Like many schools, the interactions of students in their late teens, faculty and staff can be combustible, as any number of prep and high school leaders will admit. The more prominent the school in a given city, the more publicity it’s bound to get when something goes wrong.
Things started going wrong at Horace Mann — publicly at least — on June 6, when the New York Times Magazine published a first-person account by Amos Kamil, about faculty sexual abuse at the school. He graduated 30 years ago and his compendium of classmates’ experiences blasted the lid off the cloistered institution.
The fireworks only started with the magazine article. Fueled by social media, Facebook discussions and the interactions of the well-educated, Horace Mann became even more of an isolated castle alongside Van Cortlandt Park than it already was. A former faculty member, Tek Young Lin, admitted to sexual experiences with students — insisting they were consensual. At 88, he was surely aware that the statute of limitations for his transgressions was past.

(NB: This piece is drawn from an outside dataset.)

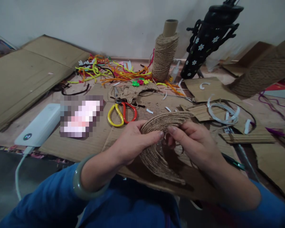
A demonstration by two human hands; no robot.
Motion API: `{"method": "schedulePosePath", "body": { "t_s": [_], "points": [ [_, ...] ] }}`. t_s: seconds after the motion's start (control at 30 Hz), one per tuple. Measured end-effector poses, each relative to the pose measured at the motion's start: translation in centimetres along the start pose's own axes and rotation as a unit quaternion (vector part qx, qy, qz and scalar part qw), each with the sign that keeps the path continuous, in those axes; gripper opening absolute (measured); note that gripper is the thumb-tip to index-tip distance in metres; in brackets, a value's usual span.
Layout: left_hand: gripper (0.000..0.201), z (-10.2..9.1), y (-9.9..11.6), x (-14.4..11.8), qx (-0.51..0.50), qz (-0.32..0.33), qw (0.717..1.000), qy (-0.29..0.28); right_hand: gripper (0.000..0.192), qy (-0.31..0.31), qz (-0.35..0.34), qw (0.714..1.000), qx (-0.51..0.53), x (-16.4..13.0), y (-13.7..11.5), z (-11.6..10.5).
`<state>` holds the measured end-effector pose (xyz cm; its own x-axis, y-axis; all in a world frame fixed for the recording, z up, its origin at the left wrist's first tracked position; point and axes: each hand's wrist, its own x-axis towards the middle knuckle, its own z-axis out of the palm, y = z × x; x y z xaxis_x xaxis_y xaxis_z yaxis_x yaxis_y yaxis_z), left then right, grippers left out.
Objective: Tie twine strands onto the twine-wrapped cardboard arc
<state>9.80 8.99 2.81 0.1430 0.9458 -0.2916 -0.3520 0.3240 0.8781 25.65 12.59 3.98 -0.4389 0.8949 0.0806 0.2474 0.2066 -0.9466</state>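
Both my hands hold a crescent-shaped piece wrapped in brown jute twine (156, 148) in front of me, over a sheet of cardboard. My left hand (133, 141) grips its inner edge with the thumb on top. My right hand (192, 139) pinches the same spot from the right, fingertips nearly touching the left thumb. A pale green bangle (79, 183) sits on my left wrist. Blue sleeves cover both forearms.
Yellow and red handled scissors (121, 114) lie just beyond my hands. A tall spool of jute twine (165, 52) stands at the back, with colourful pipe cleaners (104, 71) to its left. A white power bank (39, 126) lies left. A black flowered object (204, 47) and cardboard scraps (228, 110) sit right.
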Motion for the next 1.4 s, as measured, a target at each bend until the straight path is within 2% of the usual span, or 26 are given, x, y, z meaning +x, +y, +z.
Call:
{"method": "schedulePosePath", "body": {
  "t_s": [0.2, 0.33, 0.5, 0.6, 0.7, 0.83, 0.97, 1.17, 1.4],
  "points": [
    [0.018, 0.1, 0.0, -0.1, -0.001, -0.007, 1.0, 0.005, 0.033, 0.026, -0.003, 0.998, -0.05, 0.1, 0.0, 0.1],
    [0.017, 0.1, 0.1, 0.0, -0.035, 0.013, 0.999, 0.023, 0.032, 0.013, -0.062, 0.993, -0.1, 0.3, 0.5, -0.5],
    [0.016, 0.1, 0.5, 0.2, -0.082, 0.056, 0.993, 0.069, 0.011, 0.111, -0.147, 0.954, -0.237, -0.1, 0.7, -1.2],
    [0.017, 0.0, 0.4, 0.4, -0.073, 0.095, 0.99, 0.077, 0.015, 0.054, -0.153, 0.955, -0.248, -0.5, 0.3, -0.8],
    [0.018, -0.2, 0.1, 0.5, -0.058, 0.122, 0.987, 0.092, 0.018, -0.023, -0.118, 0.964, -0.238, -0.6, -0.1, -0.3],
    [0.015, -0.2, -0.1, 0.4, -0.05, 0.126, 0.986, 0.099, 0.018, -0.077, -0.074, 0.968, -0.226, -0.3, -0.3, -0.1],
    [0.014, -0.2, 0.1, 0.5, -0.045, 0.131, 0.984, 0.11, 0.016, -0.078, -0.054, 0.978, -0.183, -0.1, -0.2, -0.1],
    [0.011, -0.2, 0.0, 0.6, -0.054, 0.136, 0.982, 0.117, 0.026, -0.087, -0.053, 0.974, -0.2, 0.0, 0.2, -0.1],
    [0.015, 0.0, -0.2, 0.4, -0.051, 0.148, 0.977, 0.147, 0.023, -0.113, -0.039, 0.973, -0.197, 0.2, 0.1, 0.1]
  ]
}}
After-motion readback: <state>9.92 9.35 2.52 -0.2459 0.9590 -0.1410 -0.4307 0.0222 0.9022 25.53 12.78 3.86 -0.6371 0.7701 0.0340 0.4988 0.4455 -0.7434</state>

All of this is further exacerbated by having the nation’s most prominent and powerful newspaper on the school’s case. The Times published nearly a dozen subsequent articles and with a large percentage of Horace Mann alumni living in the New York City area, the pressure on the school has been properly relentless.

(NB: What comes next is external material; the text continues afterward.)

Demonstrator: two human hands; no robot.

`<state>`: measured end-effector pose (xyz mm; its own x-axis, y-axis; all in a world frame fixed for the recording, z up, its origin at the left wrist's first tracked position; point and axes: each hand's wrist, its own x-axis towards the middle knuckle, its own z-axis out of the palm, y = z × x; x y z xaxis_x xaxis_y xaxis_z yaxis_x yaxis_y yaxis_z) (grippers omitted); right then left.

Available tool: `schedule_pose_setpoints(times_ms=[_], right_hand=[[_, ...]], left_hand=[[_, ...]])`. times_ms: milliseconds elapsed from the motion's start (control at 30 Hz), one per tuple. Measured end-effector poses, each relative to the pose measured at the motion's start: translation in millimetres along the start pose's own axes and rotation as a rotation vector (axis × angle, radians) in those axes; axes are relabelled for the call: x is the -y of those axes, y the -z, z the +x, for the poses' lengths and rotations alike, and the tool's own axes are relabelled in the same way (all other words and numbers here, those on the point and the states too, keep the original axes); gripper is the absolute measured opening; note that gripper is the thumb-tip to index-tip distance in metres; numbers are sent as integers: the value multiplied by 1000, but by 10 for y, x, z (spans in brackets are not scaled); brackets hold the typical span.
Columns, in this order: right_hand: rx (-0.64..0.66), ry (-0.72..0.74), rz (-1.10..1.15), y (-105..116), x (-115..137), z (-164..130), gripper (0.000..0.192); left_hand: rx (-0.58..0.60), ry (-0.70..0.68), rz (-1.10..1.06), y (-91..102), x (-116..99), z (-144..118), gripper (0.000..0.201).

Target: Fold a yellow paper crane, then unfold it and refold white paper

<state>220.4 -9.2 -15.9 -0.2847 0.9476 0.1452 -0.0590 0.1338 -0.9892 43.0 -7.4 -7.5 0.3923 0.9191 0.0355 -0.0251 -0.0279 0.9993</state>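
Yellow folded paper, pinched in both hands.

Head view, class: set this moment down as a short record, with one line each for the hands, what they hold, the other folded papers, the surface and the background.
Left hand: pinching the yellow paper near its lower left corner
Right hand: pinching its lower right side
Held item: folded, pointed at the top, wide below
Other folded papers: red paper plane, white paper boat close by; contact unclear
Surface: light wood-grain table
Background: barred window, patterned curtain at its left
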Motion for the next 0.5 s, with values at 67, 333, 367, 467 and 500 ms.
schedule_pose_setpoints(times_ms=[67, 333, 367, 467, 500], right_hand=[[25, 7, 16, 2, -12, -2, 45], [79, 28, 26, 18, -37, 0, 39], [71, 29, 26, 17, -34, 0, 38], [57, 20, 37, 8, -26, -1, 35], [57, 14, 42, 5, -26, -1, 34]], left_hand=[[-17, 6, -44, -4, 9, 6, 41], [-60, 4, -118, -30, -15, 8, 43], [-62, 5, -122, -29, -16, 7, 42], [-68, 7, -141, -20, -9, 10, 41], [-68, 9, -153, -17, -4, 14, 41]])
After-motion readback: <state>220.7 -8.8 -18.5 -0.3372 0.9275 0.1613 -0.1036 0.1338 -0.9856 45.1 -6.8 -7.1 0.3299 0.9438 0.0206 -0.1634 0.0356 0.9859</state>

For the school’s part, head of school Thomas M. Kelly has come across as aloof and cold. That may be tied mostly to the legal advice he’s getting. Horace Mann’s substantial endowment and annual alumni giving could both take substantial hits due to this mess.
Schools seem particularly vulnerable to these situations. The smart school, especially it seems the private ones, ought to have crisis plans in place. This is all the more crucial because most of its internal constituents — students, parents and young alumni — are highly proficient using social media and rumors will hit and hurt as fast as people can post them.
Horace Mann hired a prominent public relations agency to help it through this crisis. No one needs to tell its experts what to do. What’s crucial is that Horace Mann’s leaders listen and act accordingly: Transparency; an investigation led by a prominent and credible team; a report that let’s responsibility rest where it should; reforms; intense internal constituent communication; and public release of all information. These are just a few of the pillars of ending this foundational crisis.
Other schools should take note and learn from Horace Mann’s challenges.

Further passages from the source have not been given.